It was also important to determine whether alternative translation initiation from these clones could be reproduced in vivo. To address this, HeLa cells were transfected with p4G(1-821)-EGFP, p4G(395-821)-EGFP, or pEGFP. Cells were pulse-labeled with [35S]methionine 36 h posttransfection, and radiolabeled proteins were immunoprecipitated with monoclonal anti-EGFP antibodies and detected by autoradiography. HeLa cells transfected with p4G(395-821)-EGFP generated four polypeptides that could be immunoprecipitated with anti-GFP antibodies (Fig. 4B). Though all four polypeptides were consistently observed, the fusion protein initiating at AUG 395 was consistently predominant and the fusion protein initiating at AUG 536 generated only a very weak band. When p4G(1-821)-EGFP was transfected into cells, five polypeptides were immunoprecipitated, suggesting that all five initiator codons were utilized in vivo. Interestingly, the dominant polypeptide precipitated was the largest, suggesting that in vivo more ribosomes are directed to AUG 275 than to the downstream initiator codons. This relative pattern of expression of the five polypeptides was not duplicated in vitro in reticulocyte lysates (compare Fig. 4A, lane 5) in which the middle-sized polypeptide initiating at AUG 536 was usually more dominant. However, consistent with in vitro data, the overall level of expression from the full-length p4G(1-821) leader sequence was consistently much lower than that of the cognate construct lacking the eIF4GI 5′ UTR [p4G(395-821)-EGFP], requiring immunoprecipitation from three times the number of transfected cells to easily visualize translation products. Taken together, these data indicate that alternative translation initiation associated with the eIF4GI RNA 5′ region is not merely an artifact of the in vitro translation system but rather a specific mechanism for generation of alternative protein isoforms.

Translation initiation at in-frame AUGs in eIF4GI mRNA.

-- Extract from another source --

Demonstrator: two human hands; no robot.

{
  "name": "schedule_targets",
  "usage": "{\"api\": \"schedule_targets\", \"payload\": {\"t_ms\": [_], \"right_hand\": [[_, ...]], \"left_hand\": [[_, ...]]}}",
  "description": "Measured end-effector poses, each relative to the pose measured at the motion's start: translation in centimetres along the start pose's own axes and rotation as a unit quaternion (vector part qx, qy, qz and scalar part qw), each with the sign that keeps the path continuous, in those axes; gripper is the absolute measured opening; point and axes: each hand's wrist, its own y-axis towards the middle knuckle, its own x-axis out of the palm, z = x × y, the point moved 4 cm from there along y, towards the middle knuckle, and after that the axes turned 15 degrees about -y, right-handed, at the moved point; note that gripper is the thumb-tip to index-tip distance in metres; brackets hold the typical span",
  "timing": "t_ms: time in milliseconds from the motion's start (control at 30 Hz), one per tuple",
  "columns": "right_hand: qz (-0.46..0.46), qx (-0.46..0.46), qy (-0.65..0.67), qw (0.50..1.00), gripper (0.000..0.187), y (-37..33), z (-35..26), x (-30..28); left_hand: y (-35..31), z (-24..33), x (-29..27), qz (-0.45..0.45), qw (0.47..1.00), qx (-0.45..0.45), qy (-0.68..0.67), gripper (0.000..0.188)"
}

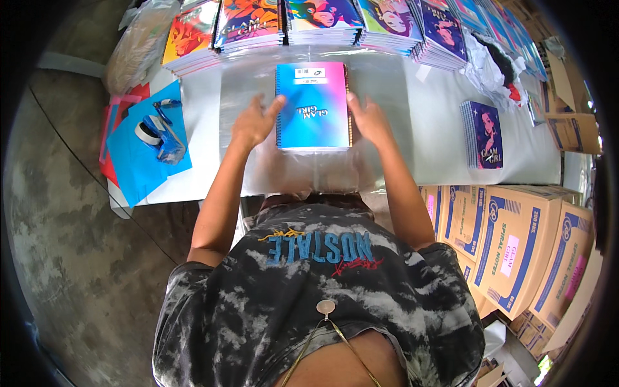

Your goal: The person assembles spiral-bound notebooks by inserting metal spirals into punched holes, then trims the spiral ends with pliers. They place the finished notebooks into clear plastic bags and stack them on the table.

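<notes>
A spiral notebook [313, 122] with a blue-to-pink cover lies flat in front of me, on what looks like a small stack. A white barcode label is near its far edge. My left hand [258, 120] is at its left spiral edge, fingers apart and slightly blurred, the thumb tip at the binding. Along the right edge, my right hand [370, 119] is open too, with its thumb side against or very close to the notebook. Neither hand is wrapped round it; exact contact is hard to tell.
Stacks of colourful notebooks [250, 26] line the table's far side. A blue tape dispenser [169, 147] rests on blue sheets [122, 164] at left. At right are a purple notebook stack [483, 135] and crumpled plastic [480, 68]. Cardboard boxes [516, 242] stand below the table's right side.
</notes>
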Motion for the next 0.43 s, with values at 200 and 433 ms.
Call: {"api": "schedule_targets", "payload": {"t_ms": [200,433], "right_hand": [[0.089,-0.129,0.282,0.947,0.067,2.9,0.6,4.5],[0.049,-0.122,0.274,0.953,0.062,3.9,3.6,3.8]], "left_hand": [[2.0,0.0,4.5,-0.015,0.942,0.151,-0.298,0.072],[4.5,-4.8,2.0,0.163,0.974,0.158,0.026,0.062]]}}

To further substantiate the hypothesis that alternate translation initiation produces eIF4GI isoforms from a single RNA species, we introduced point mutations into the full-length eIF4GI RNA. In these constructs AUG 275, AUG 395, or both AUGs were mutated to a GUG codon that does not normally mediate translation initiation. Analysis of in vitro translation products generated by these mutated mRNA species demonstrated that AUG 275 and AUG 395 initiate synthesis of the a and b isoforms of eIF4GI, respectively, as illustrated by the disappearance of either isoform or both when corresponding RNAs were translated (Fig. 5A). To better visualize the elimination of isoform synthesis in the mutants, each translation lysate was also cleaved with CVB3 2Apro prior to analysis (Fig. 5B).

FIG. 5.

FIG. 5.

Mutation of AUG codons interrupts expression of eIF4GI isoforms. (A) Wild-type pSP4GI cDNA (WT) was mutated to replace AUG with GUG at nt 275 (Δ AUG 275), nt 395 (Δ AUG 395), or both (Δ AUG 275, 395), and then mRNA was transcribed, translated in vitro, and analyzed as described in Materials and Methods. (B) Same as panel A, except eIF4GI translation products were cleaved by inclusion of 2Apro in translation lysates. eIF4GI isoforms are identified on the left, and migration of marker proteins in kilodaltons is denoted on the right of panels.

The eIF4GI 5′ uORF alters eIF4GI translation.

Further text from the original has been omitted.